What is required:
An exact copy of all the data below is needed, without its pictures.

Collected data:
↓↓↓

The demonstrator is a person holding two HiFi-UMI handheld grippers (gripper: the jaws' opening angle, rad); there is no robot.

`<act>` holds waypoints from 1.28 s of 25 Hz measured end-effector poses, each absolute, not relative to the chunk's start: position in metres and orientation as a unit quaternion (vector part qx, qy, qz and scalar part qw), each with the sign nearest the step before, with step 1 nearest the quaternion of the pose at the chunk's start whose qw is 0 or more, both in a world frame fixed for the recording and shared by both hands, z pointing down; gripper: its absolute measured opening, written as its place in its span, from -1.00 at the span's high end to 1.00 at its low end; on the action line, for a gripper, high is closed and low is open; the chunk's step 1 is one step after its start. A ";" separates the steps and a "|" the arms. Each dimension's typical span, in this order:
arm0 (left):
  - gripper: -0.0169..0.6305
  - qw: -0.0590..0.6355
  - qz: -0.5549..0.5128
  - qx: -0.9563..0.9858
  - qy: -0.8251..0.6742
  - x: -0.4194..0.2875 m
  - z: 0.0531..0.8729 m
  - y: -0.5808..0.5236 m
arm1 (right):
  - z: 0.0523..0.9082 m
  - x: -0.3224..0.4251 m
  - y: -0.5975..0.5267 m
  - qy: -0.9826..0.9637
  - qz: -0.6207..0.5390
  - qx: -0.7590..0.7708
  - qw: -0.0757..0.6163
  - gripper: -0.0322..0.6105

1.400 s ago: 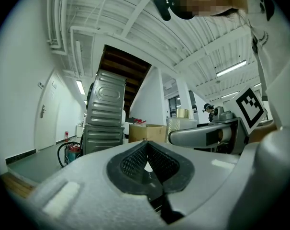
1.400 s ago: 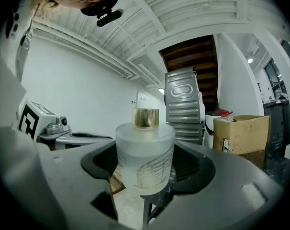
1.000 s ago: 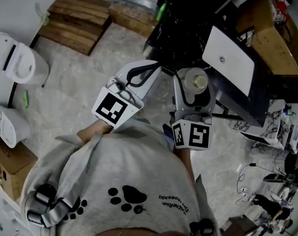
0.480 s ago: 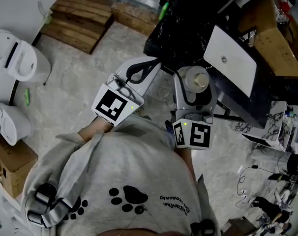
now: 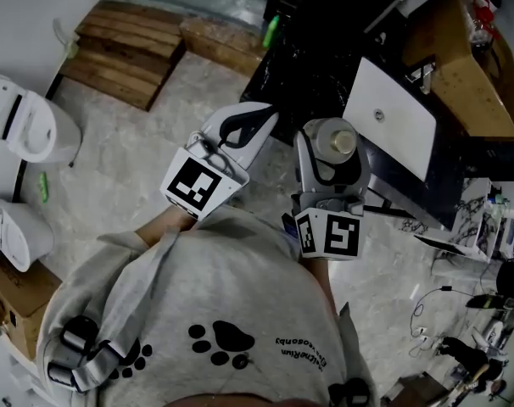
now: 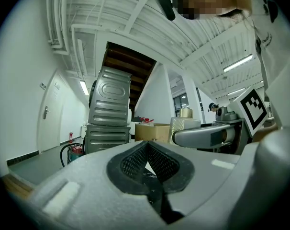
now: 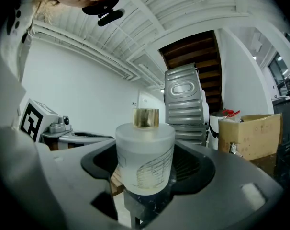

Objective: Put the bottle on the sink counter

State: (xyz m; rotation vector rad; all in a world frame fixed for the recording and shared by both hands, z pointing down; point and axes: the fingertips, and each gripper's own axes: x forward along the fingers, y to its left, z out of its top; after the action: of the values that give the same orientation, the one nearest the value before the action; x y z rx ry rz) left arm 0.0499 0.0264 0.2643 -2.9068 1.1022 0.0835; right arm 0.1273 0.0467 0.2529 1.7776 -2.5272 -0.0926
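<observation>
- While the right tool is clamped on the frosted, gold-capped bottle and holds it upright in the air, the step in hand reads as the carry toward the sink. The set-down has not begun.
- Bottle position: over the pale stone floor, just beside the near-left edge of the counter, resting on nothing.
- Judged next move: take the bottle farther and right until it is over the dark top, lower it until the base sits flat, then open the jaws. Pick a bare patch clear of the basin rim, as an upright bottle could tip there.
- Room: a work space with the stone floor filling the left and centre. A white toilet-like fixture stands at the left.
- Counter: black, marbled and bare-looking at its left end, running from far left to near right.
- A wooden cabinet stands to the far right, past the counter.
- A slatted wooden pallet lies on the floor at the far left.
- The white rectangular basin is set into the counter, right of the bottle.
- A cardboard box sits at the near left.
- Left tool: jaws closed tip to tip with nothing between them, idle just left of the right tool.
</observation>
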 end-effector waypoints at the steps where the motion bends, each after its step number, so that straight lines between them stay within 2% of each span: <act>1: 0.94 0.014 0.029 -0.935 0.352 0.051 0.264 0.019 | 0.253 0.128 0.039 -0.816 -0.030 0.577 0.025 -0.13; 15: 0.94 0.013 0.011 -0.956 0.294 0.067 0.270 -0.109 | 0.266 0.125 -0.086 -0.799 -0.021 0.599 0.044 -0.13; 32: 0.94 0.002 0.031 -0.977 0.212 0.061 0.269 -0.205 | 0.270 0.111 -0.170 -0.752 -0.020 0.655 0.078 -0.13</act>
State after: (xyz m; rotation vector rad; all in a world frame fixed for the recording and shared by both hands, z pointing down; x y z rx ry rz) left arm 0.0614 -0.2046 0.2689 -3.0651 0.6648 0.0958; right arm 0.1106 -0.1700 0.2700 1.9608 -2.2507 -0.0597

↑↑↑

Answer to this problem:
The demonstrator is a person holding two HiFi-UMI handheld grippers (gripper: the jaws' opening angle, rad); there is no robot.

`<act>` holds waypoints from 1.28 s of 25 Hz measured end-effector poses, each absolute, not relative to the chunk's start: position in metres and orientation as a unit quaternion (vector part qx, qy, qz and scalar part qw), each with the sign nearest the step before, with step 1 nearest the quaternion of the pose at the chunk's start whose qw is 0 or more, both in a world frame fixed for the recording and shared by both hands, z pointing down; gripper: its absolute measured opening, written as its place in its span, from -1.00 at the span's high end to 1.00 at its low end; on the action line, for a gripper, high is closed and low is open; the chunk's step 1 is one step after its start. A ";" separates the steps and a "|" the arms. Each dimension's typical span, in this order:
arm0 (left):
  - gripper: -0.0169..0.6305
  - qw: -0.0590..0.6355
  - qz: -0.5549..0.5128
  - qx: -0.9563..0.9858
  - qy: -0.8251..0.6742
  - x: -0.4194..0.2875 m
  - z: 0.0531..0.8729 m
  - y: -0.5808..0.5236 m
arm1 (right):
  - z: 0.0523..0.9082 m
  - x: -0.3224..0.4251 m
  - y: -0.5975..0.5267 m
  - qy: -0.9826..0.9637
  - qz: -0.6207..0.5390
  - qx: -0.7590..0.7708
  - qw: -0.0757..0.6163
  - gripper: -0.0322..0.6105

1.400 s ago: 
1.400 s ago: 
1.000 s ago: 
0.480 s ago: 
now: 
now: 
now: 

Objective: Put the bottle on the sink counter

State: (xyz m; rotation vector rad; all in a world frame fixed for the recording and shared by both hands, z pointing down; point and axes: the fingertips, and each gripper's own axes: x forward along the fingers, y to its left, z out of its top; after the action: of the values that give the same orientation, the one nearest the value before the action; x y z rx ry rz) left arm 0.0499 0.0264 0.2643 -2.9068 1.1022 0.0835; right arm 0.1273 0.0467 0.2529 1.7776 -2.5272 -0.0926
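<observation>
- While the right tool is clamped on the frosted, gold-capped bottle and holds it upright in the air, the step in hand reads as the carry toward the sink. The set-down has not begun.
- Bottle position: over the pale stone floor, just beside the near-left edge of the counter, resting on nothing.
- Judged next move: take the bottle farther and right until it is over the dark top, lower it until the base sits flat, then open the jaws. Pick a bare patch clear of the basin rim, as an upright bottle could tip there.
- Room: a work space with the stone floor filling the left and centre. A white toilet-like fixture stands at the left.
- Counter: black, marbled and bare-looking at its left end, running from far left to near right.
- A wooden cabinet stands to the far right, past the counter.
- A slatted wooden pallet lies on the floor at the far left.
- The white rectangular basin is set into the counter, right of the bottle.
- A cardboard box sits at the near left.
- Left tool: jaws closed tip to tip with nothing between them, idle just left of the right tool.
</observation>
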 end-effector waypoints at the steps where the motion bends, each after its step number, so that straight lines between them stay within 2% of each span: <act>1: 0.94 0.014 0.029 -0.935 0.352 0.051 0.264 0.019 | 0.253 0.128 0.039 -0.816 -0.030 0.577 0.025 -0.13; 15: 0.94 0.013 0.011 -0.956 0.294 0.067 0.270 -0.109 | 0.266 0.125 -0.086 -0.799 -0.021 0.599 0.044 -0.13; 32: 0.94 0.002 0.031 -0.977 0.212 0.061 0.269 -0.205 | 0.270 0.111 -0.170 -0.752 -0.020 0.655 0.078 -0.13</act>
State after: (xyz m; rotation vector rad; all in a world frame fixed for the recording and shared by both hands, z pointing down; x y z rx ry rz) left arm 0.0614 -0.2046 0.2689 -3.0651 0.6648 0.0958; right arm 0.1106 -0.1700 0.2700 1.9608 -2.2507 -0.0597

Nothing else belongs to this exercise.